Similarly, reference character M . . . denote motors for rotating the rotary shafts Ma . . . disposed on an upper surface portion of the hopper TN. When the screw Ms is rotated within the feed pipe D, the material to be packed contained in the hopper TN is taken into the feed pipe D through the inlet port Da. Then, the material to be packed is smoothly an forcibly filled into the packing film Fa which has been seal molded into a bag-like configuration through the feed pipe D having a small diameter. Even a material to be packed, which is in the form of powder or in a viscous state, can be supplied under compression in an extremely stable manner by rotation of the screw Ms.
In FIGS. 2 and 3, reference characters P . . . denote packed products each of which has been seal molded into a stick-like configuration by the multiple automatic packing machine, Pa . . . denote vertical seal portion, and Pc, Pb denote upper and lower lateral seal portions cutting into two by a cutter.
As mentioned above, according to the conventional multiple automatic packing machine of FIG. 3, a number of stick-like packing products P . . . can be packed automatically at a time.
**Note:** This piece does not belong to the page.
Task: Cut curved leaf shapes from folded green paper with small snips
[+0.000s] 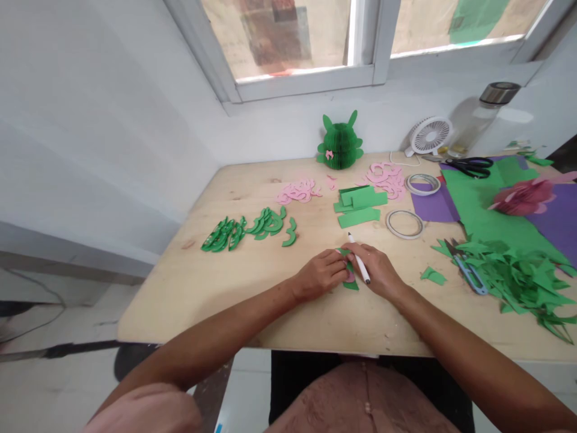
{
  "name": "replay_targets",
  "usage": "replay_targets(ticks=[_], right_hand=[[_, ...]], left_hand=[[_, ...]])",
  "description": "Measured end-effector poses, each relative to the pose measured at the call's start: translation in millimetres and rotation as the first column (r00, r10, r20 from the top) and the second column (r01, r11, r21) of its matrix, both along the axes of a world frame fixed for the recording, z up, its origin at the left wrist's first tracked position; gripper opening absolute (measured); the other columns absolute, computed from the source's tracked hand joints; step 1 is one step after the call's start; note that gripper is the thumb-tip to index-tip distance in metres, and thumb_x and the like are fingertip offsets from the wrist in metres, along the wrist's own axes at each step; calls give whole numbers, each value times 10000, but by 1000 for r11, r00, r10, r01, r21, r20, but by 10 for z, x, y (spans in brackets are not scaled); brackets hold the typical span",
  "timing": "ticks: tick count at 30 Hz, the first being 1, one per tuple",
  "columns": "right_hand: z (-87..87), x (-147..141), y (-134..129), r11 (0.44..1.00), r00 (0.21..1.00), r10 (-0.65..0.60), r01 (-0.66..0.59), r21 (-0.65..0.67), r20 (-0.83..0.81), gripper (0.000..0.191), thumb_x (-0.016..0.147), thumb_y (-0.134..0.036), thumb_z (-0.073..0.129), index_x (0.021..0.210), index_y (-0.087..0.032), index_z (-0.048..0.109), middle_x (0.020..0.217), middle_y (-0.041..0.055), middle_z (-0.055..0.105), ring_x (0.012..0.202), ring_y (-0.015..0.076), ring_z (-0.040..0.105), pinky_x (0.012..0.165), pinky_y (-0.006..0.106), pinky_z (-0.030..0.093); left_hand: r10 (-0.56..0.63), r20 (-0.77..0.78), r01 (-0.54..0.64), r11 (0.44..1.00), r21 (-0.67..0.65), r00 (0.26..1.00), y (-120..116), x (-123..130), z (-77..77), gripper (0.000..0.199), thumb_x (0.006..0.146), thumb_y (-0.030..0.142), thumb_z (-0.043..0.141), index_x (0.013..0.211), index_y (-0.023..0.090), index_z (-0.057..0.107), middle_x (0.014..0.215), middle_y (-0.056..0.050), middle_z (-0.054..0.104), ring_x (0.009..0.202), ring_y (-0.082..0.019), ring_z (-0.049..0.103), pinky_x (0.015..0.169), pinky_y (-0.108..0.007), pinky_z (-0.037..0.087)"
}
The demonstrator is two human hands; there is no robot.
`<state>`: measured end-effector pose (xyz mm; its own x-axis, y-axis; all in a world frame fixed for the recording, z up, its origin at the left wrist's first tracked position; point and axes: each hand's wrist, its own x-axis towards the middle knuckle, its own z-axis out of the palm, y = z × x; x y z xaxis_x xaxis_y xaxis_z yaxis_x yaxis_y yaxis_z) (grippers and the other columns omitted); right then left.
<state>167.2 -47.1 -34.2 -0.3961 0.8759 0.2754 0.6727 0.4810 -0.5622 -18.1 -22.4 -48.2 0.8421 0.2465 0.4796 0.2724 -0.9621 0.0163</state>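
Note:
My left hand (321, 273) is closed, its fingers pressing on a small piece of green paper (351, 285) at the table's front. A pink paper shape (350, 276) lies on that green piece, partly covered by my fingers. In my right hand (377, 268) is a white marker (362, 269) with a dark tip, slanting away from me between the fingers. The right fingertips also touch the green piece's far end. Beyond my hands lies a stack of green paper strips (360, 198). Curved green cutouts (269, 222) are off to the left.
Pink cutouts (298, 191) lie toward the back, near a green honeycomb paper figure (340, 147). Tape rolls (388, 224), black scissors (471, 165), blue-handled snips (471, 273) and green scraps (518, 270) are on the right. A small fan (430, 135) and glass bottle (478, 126) stand behind.

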Motion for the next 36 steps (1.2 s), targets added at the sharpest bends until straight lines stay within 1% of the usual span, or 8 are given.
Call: replay_targets(ticks=[5, 9, 15, 19, 23, 30, 36], right_hand=[[-40, 0, 8, 1000, 1000, -27, 27, -9, 4, 267, 905, -223, 414, 1121, -200, 569, 927, 91, 679, 840, 214, 622, 738, 320, 469], [-70, -3, 13, 1000, 1000, -24, 24, 6, -12, 256, 903, -228, 424, 1112, -198, 569, 953, 92, 680, 855, 216, 628, 751, 326, 475], [-22, 0, 2, 999, 1000, -2, 2, 51, 1, 265, 903, -213, 419, 1114, -214, 579, 965, 84, 683, 867, 218, 631, 757, 329, 482], [7, -2, -4, 997, 999, 5, -7, 72, 32, 271, 895, -220, 422, 1101, -200, 597, 962, 88, 682, 881, 234, 633, 769, 341, 486], [-12, -2, -1, 997, 999, -11, 8, 78, 34, 270, 881, -212, 448, 1099, -202, 606, 952, 82, 683, 902, 233, 631, 771, 325, 489], [-49, -2, 4, 996, 998, -36, 31, 88, 53, 286, 886, -210, 446, 1122, -222, 607, 889, 69, 694, 844, 222, 634, 743, 325, 494], [-55, -7, 1, 992, 995, -43, 31, 126, 95, 275, 884, -231, 448, 1091, -219, 628, 928, 70, 693, 851, 228, 629, 761, 334, 490]], left_hand=[[6, -78, -4, 1000, 19, 997, -63, -54, 80, 171, 918, 218, 409, 892, 160, 568, 893, -80, 646, 932, -159, 572, 830, -339, 459], [53, -142, -51, 999, 17, 988, -153, -125, 114, 198, 912, 154, 382, 979, 148, 568, 990, -103, 648, 984, -180, 558, 817, -338, 451], [165, -99, -173, 982, -75, 981, -293, -169, 59, 268, 881, 120, 387, 1095, 136, 546, 1147, -88, 621, 1040, -202, 521, 870, -370, 413], [215, -82, -225, 965, -133, 973, -354, -167, 27, 288, 844, 112, 393, 1074, 146, 563, 1237, -92, 576, 1082, -217, 496, 898, -393, 392], [224, -71, -233, 960, -157, 972, -367, -169, 18, 288, 824, 134, 424, 1073, 151, 568, 1230, -95, 581, 1088, -222, 494, 892, -401, 395], [231, -47, -236, 957, -168, 972, -361, -173, 0, 265, 831, 136, 433, 1050, 152, 580, 1213, -96, 593, 1072, -218, 505, 895, -395, 399], [238, -15, -237, 955, -181, 971, -360, -174, -20, 293, 828, 105, 420, 1070, 156, 578, 1199, -87, 604, 1091, -212, 504, 903, -397, 403]])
However, there is a need of providing rotational drive motors M . . . on the upper end portions of the respective rotary shafts Ma . . . in order to rotate the screw Ms for filling a material to be packed into each feed pipe D and in addition, there is a need of enlarging a distance between each adjacent rotary shafts Ma . . . , i.e., a distance between each adjacent feed pipes D . . . so that the motor M . . . will not interfere with each other. The enlargement of the distance gives rise to the problems to be described hereinafter.
Since the packing films Fa . . . , which have been slit by the slitters Bx . . . , are advanced straight ahead, they cannot be directly delivered to and form around the feed pipes D . . . which are arranged side by side relationship at an enlarged distance therebetween as mentioned above. Eventually, it becomes necessary to forcibly enlarge the distance between each adjacent feed pipes D . . . of the filling device in a lateral direction in such a manner to coincide with the distance Fb between each adjacent packing films Fa . . . as shown in FIG. 3. As a consequence, the packing film Fa is degraded in quality by traces of wrinkles and folds, thus resulting in poor final products.